STORED DATA:
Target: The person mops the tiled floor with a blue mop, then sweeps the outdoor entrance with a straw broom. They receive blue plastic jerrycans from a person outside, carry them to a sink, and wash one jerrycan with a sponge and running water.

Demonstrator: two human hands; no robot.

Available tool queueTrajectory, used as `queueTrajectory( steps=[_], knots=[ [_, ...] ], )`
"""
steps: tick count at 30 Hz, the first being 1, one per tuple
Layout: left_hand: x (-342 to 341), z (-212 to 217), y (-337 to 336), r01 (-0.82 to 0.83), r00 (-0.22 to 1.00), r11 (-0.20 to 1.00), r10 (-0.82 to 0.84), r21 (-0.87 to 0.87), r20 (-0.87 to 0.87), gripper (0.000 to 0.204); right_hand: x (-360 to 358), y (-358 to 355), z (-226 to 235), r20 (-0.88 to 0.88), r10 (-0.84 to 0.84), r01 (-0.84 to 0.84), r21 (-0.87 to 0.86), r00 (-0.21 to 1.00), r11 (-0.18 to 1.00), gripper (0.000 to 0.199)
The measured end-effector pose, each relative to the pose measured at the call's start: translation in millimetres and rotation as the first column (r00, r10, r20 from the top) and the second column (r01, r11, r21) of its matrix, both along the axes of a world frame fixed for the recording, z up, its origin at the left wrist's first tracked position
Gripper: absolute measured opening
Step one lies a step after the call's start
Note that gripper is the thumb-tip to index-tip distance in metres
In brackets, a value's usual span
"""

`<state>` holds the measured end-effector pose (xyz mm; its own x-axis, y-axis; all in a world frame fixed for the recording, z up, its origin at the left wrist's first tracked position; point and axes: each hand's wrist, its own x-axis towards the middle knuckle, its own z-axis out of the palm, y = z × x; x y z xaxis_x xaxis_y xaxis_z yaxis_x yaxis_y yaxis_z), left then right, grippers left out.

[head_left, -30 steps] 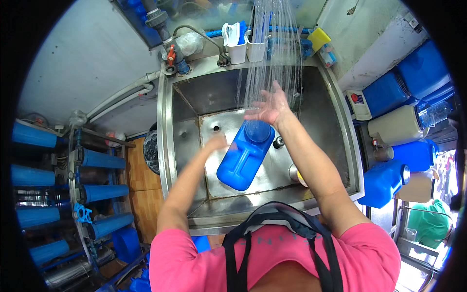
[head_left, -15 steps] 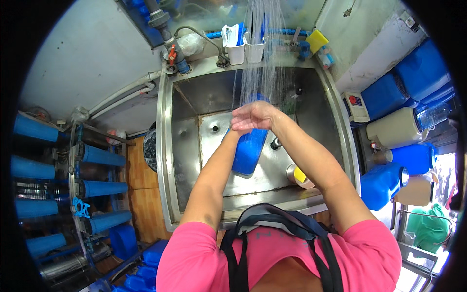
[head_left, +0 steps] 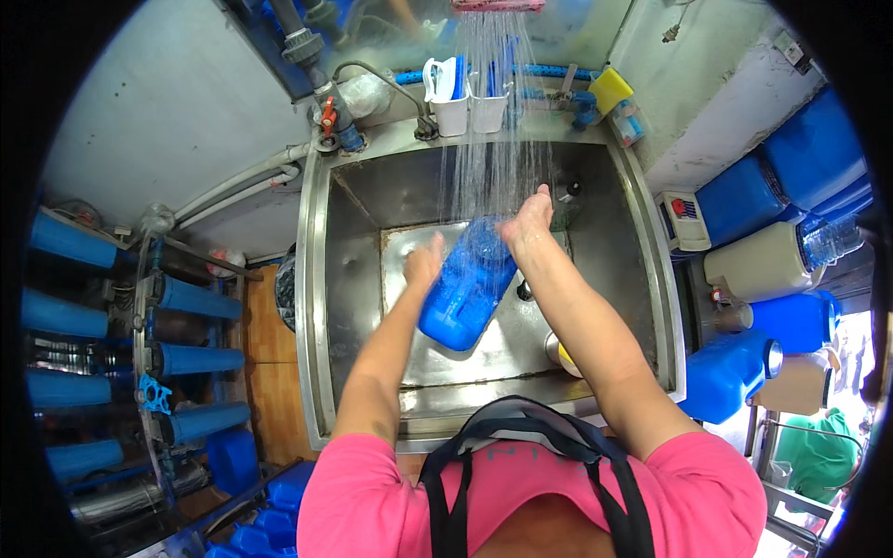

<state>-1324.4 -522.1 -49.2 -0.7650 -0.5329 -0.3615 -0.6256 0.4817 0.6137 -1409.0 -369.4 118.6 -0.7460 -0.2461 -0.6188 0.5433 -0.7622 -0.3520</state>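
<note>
A blue plastic jug stands in the steel sink, slightly slanted in view, with falling water splashing over its top. My left hand is at the jug's left side, fingers raised and not wrapped round it. On the opposite side is my right hand, its fingers stretched out toward the far wall and its thumb side close against the jug's upper edge. Both hands are open. Whether either palm presses on the jug I cannot tell.
A pink-rimmed shower outlet hangs above the sink. White holders with brushes stand on the back ledge, near a red-handled valve. A round container sits in the sink's near right. More blue jugs line the right side.
My hands have come apart from each other, one to each side of the jug. The jug now shows more slanted and larger in view. The view has shifted slightly.
</note>
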Motion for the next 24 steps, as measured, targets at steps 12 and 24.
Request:
queueTrajectory(
  steps=[12,24],
  knots=[
    [-150.5,147.9,-218.1,-0.053,0.414,-0.045,0.908,0.998,0.063,0.07,-18.4,110.8,-96.8,0.145,0.987,-0.415,0.904,0.063,-0.106,0.021],
    [-98.1,95.5,-137.5,-0.376,0.795,0.913,0.228,-0.161,-0.562,0.055,93.8,295.2,-234.4,0.572,0.75,-0.694,0.686,0.331,-0.218,0.041]
  ],
)
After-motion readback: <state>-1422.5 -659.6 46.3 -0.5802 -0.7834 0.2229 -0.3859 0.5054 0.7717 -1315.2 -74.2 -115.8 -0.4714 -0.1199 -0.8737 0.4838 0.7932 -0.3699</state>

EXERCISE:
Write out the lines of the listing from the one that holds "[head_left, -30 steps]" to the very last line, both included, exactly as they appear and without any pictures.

ANSWER TO THE PROBLEM:
[head_left, -30 steps] 
[head_left, -15 steps] 
[head_left, +0 steps] 

<state>-1324.4 -522.1 -49.2 -0.7650 -0.5329 -0.3615 -0.6256 0.4817 0.6137 -1409.0 -369.4 118.6 -0.7460 -0.2461 -0.6188 0.5433 -0.7622 -0.3520</state>
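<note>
A blue plastic jug stands in the steel sink, slightly slanted in view, with falling water splashing over its top. My left hand is at the jug's left side, fingers raised and not wrapped round it. On the opposite side is my right hand, its fingers stretched out toward the far wall and its thumb side close against the jug's upper edge. Both hands are open. Whether either palm presses on the jug I cannot tell.
A pink-rimmed shower outlet hangs above the sink. White holders with brushes stand on the back ledge, near a red-handled valve. A round container sits in the sink's near right. More blue jugs line the right side.
My hands have come apart from each other, one to each side of the jug. The jug now shows more slanted and larger in view. The view has shifted slightly.
</note>
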Motion for the next 24 steps, as measured, targets at steps 12 and 24.
Request:
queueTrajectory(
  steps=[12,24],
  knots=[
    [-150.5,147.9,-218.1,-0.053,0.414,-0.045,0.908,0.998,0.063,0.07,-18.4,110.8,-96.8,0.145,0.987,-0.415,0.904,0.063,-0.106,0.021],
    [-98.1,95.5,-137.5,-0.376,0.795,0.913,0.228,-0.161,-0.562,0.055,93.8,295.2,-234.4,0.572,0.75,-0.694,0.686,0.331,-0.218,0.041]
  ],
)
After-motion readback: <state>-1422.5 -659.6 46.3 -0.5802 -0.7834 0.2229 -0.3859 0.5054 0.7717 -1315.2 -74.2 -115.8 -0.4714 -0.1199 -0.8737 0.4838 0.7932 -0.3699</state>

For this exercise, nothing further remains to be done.